ABOUT THIS EXERCISE
Quote exactly and only this range of lines in the data below: the line that holds "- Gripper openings" to the line that holds "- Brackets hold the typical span", both included.

INFORMATION SUPPLIED

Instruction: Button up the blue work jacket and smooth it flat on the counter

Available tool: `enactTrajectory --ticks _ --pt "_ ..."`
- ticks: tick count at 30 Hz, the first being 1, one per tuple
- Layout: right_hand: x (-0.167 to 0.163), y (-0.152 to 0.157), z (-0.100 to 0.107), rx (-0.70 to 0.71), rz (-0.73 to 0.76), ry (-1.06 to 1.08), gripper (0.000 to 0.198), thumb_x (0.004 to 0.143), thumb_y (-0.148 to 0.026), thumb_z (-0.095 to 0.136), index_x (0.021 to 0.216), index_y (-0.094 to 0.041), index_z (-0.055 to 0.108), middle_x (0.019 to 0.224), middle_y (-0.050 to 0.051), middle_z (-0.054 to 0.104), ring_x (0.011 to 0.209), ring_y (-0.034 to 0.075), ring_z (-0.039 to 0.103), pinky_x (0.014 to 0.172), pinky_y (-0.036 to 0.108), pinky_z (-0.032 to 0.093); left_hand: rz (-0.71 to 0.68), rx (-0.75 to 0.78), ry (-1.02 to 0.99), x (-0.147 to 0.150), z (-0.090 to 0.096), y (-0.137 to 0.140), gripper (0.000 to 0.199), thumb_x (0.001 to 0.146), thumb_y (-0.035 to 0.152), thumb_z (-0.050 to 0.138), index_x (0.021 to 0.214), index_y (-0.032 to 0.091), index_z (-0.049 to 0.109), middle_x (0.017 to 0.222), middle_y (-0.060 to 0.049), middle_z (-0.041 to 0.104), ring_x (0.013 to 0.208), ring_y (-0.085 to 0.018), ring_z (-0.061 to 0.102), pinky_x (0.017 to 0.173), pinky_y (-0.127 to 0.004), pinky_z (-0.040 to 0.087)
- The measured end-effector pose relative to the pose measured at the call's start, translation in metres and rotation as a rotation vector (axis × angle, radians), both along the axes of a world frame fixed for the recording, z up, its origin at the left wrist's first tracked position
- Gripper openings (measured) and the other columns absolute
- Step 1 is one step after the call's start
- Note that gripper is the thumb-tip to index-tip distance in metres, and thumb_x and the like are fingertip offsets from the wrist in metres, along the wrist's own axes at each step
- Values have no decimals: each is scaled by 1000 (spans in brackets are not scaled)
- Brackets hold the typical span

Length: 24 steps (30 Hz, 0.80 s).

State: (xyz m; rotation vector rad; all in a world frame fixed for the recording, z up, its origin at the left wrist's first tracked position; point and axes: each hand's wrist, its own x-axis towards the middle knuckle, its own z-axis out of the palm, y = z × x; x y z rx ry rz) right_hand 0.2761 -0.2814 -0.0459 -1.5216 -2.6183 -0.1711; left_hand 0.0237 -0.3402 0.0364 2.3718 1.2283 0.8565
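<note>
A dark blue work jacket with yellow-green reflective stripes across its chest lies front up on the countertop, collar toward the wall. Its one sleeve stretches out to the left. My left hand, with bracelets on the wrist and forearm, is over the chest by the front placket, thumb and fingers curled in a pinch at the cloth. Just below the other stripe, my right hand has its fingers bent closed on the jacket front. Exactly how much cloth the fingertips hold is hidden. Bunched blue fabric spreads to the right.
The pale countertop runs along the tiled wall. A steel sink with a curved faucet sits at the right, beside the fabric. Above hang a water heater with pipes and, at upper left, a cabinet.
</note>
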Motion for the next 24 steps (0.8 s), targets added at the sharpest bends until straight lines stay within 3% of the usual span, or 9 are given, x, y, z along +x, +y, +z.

ANSWER BELOW
- Gripper openings (measured) and the other columns absolute
- Step 1 is one step after the call's start
- Note that gripper is the thumb-tip to index-tip distance in metres, and thumb_x and the like are fingertip offsets from the wrist in metres, along the wrist's own axes at each step
- Values have no decimals: each is scaled by 1000 (spans in brackets are not scaled)
- Brackets hold the typical span

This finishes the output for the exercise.